▶ _Exercise_
Copying exactly, give the lines in the material below from the one with "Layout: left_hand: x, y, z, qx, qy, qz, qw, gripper" to the one with "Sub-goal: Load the", ends included, and nothing besides.

▶ _Task data_
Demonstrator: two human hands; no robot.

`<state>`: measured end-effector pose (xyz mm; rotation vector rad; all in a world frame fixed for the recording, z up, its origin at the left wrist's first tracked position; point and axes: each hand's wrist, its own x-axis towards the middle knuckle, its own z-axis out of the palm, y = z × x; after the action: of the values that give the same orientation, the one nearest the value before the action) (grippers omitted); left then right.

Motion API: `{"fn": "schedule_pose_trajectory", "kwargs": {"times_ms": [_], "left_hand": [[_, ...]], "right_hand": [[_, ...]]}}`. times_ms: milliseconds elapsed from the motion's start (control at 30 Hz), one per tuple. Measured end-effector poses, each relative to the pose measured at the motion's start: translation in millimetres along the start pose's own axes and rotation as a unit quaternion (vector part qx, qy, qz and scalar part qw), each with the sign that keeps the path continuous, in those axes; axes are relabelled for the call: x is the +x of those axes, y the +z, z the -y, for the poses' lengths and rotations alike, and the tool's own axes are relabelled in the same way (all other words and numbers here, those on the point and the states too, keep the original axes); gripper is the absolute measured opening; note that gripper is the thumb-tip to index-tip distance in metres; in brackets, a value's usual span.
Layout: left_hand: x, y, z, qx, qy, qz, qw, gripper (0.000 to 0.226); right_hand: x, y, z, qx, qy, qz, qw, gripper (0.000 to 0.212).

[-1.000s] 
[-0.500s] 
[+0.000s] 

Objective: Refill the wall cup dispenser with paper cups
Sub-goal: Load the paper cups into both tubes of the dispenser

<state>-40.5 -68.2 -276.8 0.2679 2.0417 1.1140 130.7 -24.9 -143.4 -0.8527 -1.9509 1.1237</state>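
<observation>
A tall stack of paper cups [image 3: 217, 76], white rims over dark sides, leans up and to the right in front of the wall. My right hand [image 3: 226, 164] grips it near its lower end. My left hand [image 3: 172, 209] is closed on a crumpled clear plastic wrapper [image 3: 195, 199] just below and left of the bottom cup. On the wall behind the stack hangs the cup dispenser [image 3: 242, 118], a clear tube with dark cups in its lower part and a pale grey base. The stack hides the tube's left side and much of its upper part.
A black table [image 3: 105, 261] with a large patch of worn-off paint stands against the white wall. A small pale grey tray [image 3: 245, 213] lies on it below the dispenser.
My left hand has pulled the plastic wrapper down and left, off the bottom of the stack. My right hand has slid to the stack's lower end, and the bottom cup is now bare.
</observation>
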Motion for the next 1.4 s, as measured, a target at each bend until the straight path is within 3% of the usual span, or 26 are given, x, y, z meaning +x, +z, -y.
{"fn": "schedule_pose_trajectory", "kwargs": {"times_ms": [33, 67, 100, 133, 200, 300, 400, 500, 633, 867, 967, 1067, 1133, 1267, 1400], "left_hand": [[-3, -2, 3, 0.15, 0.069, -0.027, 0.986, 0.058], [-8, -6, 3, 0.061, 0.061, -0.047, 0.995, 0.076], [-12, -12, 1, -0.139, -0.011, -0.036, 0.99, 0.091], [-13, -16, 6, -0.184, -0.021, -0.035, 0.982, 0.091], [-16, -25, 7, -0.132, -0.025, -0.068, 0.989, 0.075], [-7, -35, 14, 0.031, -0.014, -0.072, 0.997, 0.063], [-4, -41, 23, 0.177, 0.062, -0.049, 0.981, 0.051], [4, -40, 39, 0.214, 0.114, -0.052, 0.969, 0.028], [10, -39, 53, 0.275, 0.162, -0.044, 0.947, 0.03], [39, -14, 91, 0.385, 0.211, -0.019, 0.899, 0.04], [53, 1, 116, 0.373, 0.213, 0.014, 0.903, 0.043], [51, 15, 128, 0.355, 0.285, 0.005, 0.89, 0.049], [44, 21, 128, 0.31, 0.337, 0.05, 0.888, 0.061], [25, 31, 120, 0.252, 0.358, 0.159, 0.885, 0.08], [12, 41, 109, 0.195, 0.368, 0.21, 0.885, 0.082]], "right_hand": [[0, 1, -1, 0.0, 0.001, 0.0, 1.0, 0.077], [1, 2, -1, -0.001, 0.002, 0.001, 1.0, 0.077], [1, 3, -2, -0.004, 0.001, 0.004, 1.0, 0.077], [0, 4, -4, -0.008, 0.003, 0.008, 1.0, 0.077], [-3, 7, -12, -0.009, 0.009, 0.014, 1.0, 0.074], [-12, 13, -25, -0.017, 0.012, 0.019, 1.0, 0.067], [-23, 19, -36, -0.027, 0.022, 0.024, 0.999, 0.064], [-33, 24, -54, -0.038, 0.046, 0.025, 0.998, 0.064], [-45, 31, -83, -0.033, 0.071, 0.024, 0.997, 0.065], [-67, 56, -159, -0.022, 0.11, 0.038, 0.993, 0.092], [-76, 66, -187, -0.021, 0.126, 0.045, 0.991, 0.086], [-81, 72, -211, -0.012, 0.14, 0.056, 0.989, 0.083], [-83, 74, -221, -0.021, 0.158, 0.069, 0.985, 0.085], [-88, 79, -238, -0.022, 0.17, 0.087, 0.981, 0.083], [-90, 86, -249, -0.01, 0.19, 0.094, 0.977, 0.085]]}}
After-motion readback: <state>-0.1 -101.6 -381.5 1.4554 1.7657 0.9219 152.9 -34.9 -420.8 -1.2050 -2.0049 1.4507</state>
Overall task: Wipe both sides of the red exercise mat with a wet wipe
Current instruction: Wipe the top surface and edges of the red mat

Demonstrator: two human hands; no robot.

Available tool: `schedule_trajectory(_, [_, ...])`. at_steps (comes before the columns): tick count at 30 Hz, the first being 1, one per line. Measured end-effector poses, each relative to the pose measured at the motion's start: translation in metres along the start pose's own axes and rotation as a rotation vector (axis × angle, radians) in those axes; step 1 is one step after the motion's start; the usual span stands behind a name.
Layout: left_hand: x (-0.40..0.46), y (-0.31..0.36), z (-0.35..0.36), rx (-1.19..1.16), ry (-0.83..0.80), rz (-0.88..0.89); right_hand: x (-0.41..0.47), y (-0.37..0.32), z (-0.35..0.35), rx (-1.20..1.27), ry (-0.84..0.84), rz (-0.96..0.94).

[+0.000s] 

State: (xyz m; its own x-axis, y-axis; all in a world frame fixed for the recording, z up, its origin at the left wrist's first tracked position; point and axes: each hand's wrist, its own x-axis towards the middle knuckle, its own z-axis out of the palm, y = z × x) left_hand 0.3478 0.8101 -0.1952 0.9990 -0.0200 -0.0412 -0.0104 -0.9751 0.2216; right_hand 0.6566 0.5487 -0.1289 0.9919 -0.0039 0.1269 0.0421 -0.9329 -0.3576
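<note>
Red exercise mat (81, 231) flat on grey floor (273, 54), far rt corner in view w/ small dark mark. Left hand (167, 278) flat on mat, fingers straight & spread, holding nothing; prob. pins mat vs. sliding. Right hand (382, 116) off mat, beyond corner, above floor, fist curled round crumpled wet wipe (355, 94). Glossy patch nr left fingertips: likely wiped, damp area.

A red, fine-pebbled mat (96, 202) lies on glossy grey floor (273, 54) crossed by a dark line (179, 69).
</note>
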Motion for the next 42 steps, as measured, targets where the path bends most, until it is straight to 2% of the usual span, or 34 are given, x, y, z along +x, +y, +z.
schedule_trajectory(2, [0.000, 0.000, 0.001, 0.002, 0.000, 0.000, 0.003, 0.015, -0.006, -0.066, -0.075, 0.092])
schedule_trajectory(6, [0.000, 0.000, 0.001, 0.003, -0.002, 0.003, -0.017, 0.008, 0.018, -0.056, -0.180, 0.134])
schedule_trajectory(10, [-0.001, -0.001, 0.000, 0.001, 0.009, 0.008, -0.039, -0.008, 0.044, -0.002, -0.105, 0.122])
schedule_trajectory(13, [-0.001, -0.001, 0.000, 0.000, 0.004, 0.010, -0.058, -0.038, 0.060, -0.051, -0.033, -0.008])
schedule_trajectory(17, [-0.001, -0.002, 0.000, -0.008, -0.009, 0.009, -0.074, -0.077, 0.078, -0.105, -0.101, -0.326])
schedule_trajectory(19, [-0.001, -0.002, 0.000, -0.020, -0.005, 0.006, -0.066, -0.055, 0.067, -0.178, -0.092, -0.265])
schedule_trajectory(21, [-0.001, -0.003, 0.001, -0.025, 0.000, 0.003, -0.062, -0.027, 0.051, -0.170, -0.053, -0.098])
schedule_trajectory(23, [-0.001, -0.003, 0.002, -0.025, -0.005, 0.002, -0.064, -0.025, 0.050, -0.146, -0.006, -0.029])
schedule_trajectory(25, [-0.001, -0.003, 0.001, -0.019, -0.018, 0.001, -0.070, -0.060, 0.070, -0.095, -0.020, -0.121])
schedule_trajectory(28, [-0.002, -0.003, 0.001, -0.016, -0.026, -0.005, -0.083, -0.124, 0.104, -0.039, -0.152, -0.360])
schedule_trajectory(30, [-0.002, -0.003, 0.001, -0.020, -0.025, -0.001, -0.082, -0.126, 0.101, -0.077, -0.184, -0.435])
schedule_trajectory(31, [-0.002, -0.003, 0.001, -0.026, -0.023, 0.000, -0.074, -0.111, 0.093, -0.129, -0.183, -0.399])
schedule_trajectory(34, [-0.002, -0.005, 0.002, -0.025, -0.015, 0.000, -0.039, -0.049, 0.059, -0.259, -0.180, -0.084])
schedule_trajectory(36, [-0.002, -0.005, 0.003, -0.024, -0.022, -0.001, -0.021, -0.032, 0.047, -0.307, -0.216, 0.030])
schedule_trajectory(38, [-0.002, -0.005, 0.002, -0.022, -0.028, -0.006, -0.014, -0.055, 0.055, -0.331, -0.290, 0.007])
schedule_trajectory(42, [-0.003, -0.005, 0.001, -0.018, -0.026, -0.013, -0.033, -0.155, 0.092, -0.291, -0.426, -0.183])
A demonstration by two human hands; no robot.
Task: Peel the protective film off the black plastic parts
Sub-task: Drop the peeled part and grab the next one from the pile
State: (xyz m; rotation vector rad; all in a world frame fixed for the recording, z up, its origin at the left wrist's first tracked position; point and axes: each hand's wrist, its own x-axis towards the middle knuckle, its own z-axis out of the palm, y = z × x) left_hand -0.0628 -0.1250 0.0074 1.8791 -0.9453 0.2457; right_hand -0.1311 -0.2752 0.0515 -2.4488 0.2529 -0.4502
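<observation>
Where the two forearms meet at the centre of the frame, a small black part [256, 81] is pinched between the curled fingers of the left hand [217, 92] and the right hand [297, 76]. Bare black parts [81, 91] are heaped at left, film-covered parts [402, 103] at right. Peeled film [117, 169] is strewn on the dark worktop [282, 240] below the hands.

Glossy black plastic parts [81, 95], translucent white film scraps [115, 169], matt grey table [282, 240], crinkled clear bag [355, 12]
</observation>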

▶ _Result_
Layout: left_hand: x, y, z, qx, qy, qz, qw, gripper (0.000 to 0.226); right_hand: x, y, z, qx, qy, qz, qw, gripper (0.000 to 0.212).

[-1.000s] 
[-0.500s] 
[+0.000s] 

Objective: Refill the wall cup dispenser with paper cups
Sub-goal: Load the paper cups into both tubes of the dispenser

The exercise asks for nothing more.